> **Data excerpt**:
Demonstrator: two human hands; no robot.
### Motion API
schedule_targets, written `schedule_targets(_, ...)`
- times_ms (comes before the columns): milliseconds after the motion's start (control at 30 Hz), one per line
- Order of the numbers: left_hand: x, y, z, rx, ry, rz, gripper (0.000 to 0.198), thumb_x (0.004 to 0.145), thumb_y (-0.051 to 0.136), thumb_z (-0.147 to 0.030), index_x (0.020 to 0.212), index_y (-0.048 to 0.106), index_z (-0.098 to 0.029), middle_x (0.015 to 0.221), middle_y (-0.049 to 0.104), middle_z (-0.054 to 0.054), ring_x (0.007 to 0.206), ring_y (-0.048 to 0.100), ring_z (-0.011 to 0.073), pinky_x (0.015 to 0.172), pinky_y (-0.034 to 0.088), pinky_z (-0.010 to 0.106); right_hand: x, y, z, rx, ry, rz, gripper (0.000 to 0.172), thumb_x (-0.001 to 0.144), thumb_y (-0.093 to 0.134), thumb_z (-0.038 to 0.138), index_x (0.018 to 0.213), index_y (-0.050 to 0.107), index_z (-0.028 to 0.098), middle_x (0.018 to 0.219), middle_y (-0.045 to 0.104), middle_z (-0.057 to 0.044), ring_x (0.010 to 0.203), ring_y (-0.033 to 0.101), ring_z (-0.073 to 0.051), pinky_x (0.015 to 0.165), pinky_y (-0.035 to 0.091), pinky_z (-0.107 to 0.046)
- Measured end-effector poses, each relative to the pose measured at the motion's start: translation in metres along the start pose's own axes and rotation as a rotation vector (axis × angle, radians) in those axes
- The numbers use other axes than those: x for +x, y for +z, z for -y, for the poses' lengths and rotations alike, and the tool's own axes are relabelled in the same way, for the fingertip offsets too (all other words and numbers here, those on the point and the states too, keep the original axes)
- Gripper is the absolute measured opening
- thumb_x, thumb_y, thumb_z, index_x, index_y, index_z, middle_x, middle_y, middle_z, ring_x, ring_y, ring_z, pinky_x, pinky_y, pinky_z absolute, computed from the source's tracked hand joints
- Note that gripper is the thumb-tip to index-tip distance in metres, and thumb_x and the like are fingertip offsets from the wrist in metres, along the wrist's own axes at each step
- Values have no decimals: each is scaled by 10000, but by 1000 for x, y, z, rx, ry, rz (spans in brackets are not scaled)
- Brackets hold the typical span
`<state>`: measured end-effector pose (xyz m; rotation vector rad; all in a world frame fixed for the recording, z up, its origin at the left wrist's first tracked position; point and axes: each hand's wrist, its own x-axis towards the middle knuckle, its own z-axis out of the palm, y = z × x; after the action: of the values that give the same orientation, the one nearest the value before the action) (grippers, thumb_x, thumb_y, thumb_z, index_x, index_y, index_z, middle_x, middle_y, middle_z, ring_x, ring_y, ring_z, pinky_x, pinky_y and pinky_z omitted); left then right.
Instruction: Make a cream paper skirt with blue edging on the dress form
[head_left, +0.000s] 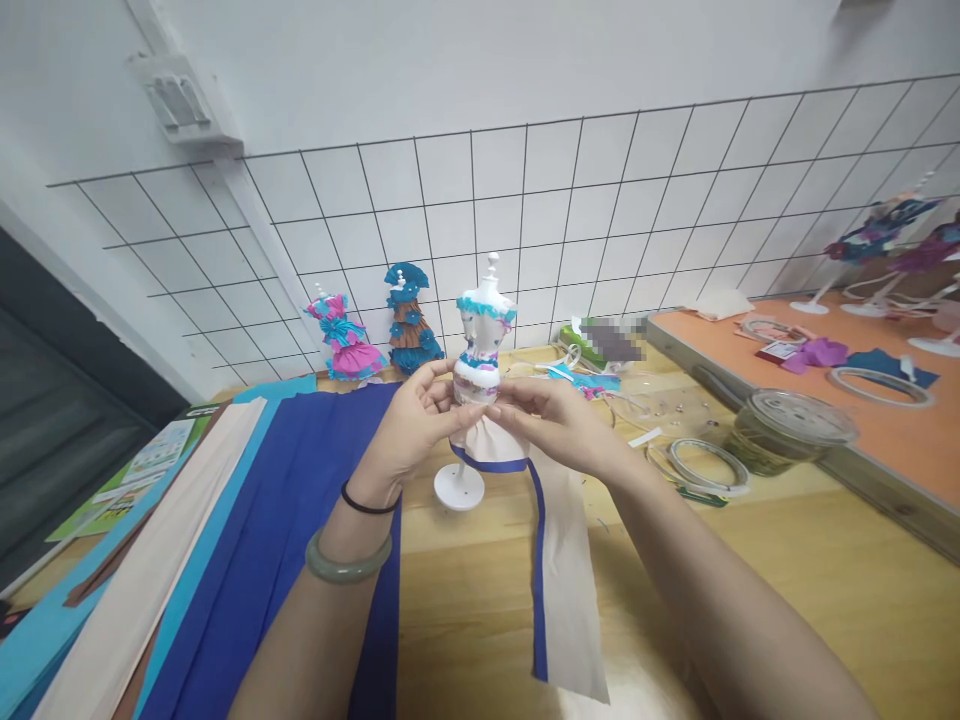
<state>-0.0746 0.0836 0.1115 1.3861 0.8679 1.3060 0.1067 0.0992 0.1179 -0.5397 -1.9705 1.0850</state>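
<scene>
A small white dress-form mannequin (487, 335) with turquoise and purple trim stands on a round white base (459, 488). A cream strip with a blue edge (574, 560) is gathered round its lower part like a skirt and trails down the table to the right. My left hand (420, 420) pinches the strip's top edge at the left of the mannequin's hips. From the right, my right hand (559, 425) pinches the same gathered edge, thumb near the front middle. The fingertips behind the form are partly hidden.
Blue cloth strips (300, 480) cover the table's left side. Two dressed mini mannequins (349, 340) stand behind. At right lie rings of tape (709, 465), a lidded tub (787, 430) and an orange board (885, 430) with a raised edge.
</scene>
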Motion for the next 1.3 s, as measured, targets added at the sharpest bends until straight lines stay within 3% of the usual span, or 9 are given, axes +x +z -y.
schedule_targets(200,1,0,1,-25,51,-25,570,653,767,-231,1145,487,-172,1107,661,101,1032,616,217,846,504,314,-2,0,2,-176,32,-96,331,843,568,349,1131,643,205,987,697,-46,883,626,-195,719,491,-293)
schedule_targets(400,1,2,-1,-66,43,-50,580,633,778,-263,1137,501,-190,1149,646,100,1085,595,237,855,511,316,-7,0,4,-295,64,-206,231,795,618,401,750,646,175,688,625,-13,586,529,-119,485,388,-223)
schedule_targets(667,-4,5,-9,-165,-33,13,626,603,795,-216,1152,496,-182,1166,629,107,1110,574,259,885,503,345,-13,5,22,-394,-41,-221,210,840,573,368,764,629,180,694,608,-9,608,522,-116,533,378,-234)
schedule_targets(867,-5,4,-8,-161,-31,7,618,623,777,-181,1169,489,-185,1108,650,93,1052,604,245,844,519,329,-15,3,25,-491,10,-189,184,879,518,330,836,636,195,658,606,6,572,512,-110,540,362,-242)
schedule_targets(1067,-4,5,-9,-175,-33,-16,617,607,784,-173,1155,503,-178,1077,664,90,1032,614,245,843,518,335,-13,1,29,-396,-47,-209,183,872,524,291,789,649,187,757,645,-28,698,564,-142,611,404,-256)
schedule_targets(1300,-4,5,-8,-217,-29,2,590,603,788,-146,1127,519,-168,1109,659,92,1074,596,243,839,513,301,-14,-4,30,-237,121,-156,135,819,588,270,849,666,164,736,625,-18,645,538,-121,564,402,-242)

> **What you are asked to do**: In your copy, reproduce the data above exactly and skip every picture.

> **Task solution**:
Demonstrator: two human hands; no robot.
### Motion API
schedule_targets, written `schedule_targets(_, ...)`
- times_ms (comes before the columns): milliseconds after the motion's start (control at 30 Hz), one per line
- Order of the numbers: left_hand: x, y, z, rx, ry, rz, gripper (0.000 to 0.198), thumb_x (0.004 to 0.145), thumb_y (-0.051 to 0.136), thumb_z (-0.147 to 0.030), index_x (0.020 to 0.212), index_y (-0.048 to 0.106), index_z (-0.098 to 0.029), middle_x (0.015 to 0.221), middle_y (-0.049 to 0.104), middle_z (-0.054 to 0.054), ring_x (0.007 to 0.206), ring_y (-0.048 to 0.100), ring_z (-0.011 to 0.073), pinky_x (0.015 to 0.172), pinky_y (-0.034 to 0.088), pinky_z (-0.010 to 0.106); right_hand: x, y, z, rx, ry, rz, gripper (0.000 to 0.172), thumb_x (-0.001 to 0.144), thumb_y (-0.093 to 0.134), thumb_z (-0.038 to 0.138), index_x (0.018 to 0.213), index_y (-0.050 to 0.107), index_z (-0.028 to 0.098), middle_x (0.018 to 0.219), middle_y (-0.045 to 0.104), middle_z (-0.057 to 0.044), ring_x (0.010 to 0.203), ring_y (-0.033 to 0.101), ring_z (-0.073 to 0.051), pinky_x (0.015 to 0.165), pinky_y (-0.035 to 0.091), pinky_z (-0.107 to 0.046)
- Measured end-effector poses, each relative to the pose measured at the motion's start: translation in metres along the start pose's own axes and rotation as a rotation vector (axis × angle, radians) in those axes
- The numbers use other axes than those: x for +x, y for +z, z for -y, for the poses' lengths and rotations alike, and the tool's own axes are relabelled in the same way, for the fingertip offsets too (all other words and numbers here, those on the point and the states too, keep the original axes)
- Gripper is the absolute measured opening
- thumb_x, thumb_y, thumb_z, index_x, index_y, index_z, middle_x, middle_y, middle_z, ring_x, ring_y, ring_z, pinky_x, pinky_y, pinky_z absolute, computed from the source's tracked hand joints
- Note that gripper is the thumb-tip to index-tip distance in metres, and thumb_x and the like are fingertip offsets from the wrist in metres, along the wrist's own axes at each step
- Values have no decimals: each is scaled by 10000, but by 1000 for x, y, z, rx, ry, rz (spans in brackets are not scaled)
- Brackets hold the typical span
`<state>`: measured end-effector pose (xyz m; rotation vector rad; all in a world frame fixed for the recording, z up, its origin at the left wrist's first tracked position; point and axes: each hand's wrist, its own x-axis towards the middle knuckle, its own z-axis out of the palm, y = z × x; after the action: of the values that give the same orientation, the one nearest the value before the action) (grippers, thumb_x, thumb_y, thumb_z, index_x, index_y, index_z, middle_x, middle_y, middle_z, ring_x, ring_y, ring_z, pinky_x, pinky_y and pinky_z omitted); left then right.
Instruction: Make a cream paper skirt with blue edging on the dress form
[head_left, +0.000s] 
<state>-0.0746 0.0836 0.1115 1.3861 0.8679 1.3060 0.1067 0.0992 0.1179 -0.5397 -1.9705 1.0850</state>
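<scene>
A small white dress-form mannequin (487, 335) with turquoise and purple trim stands on a round white base (459, 488). A cream strip with a blue edge (574, 560) is gathered round its lower part like a skirt and trails down the table to the right. My left hand (420, 420) pinches the strip's top edge at the left of the mannequin's hips. From the right, my right hand (559, 425) pinches the same gathered edge, thumb near the front middle. The fingertips behind the form are partly hidden.
Blue cloth strips (300, 480) cover the table's left side. Two dressed mini mannequins (349, 340) stand behind. At right lie rings of tape (709, 465), a lidded tub (787, 430) and an orange board (885, 430) with a raised edge.
</scene>
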Motion for the next 1.3 s, as measured, targets added at the sharpest bends until straight lines stay within 3% of the usual span, or 9 are given, axes +x +z -y.
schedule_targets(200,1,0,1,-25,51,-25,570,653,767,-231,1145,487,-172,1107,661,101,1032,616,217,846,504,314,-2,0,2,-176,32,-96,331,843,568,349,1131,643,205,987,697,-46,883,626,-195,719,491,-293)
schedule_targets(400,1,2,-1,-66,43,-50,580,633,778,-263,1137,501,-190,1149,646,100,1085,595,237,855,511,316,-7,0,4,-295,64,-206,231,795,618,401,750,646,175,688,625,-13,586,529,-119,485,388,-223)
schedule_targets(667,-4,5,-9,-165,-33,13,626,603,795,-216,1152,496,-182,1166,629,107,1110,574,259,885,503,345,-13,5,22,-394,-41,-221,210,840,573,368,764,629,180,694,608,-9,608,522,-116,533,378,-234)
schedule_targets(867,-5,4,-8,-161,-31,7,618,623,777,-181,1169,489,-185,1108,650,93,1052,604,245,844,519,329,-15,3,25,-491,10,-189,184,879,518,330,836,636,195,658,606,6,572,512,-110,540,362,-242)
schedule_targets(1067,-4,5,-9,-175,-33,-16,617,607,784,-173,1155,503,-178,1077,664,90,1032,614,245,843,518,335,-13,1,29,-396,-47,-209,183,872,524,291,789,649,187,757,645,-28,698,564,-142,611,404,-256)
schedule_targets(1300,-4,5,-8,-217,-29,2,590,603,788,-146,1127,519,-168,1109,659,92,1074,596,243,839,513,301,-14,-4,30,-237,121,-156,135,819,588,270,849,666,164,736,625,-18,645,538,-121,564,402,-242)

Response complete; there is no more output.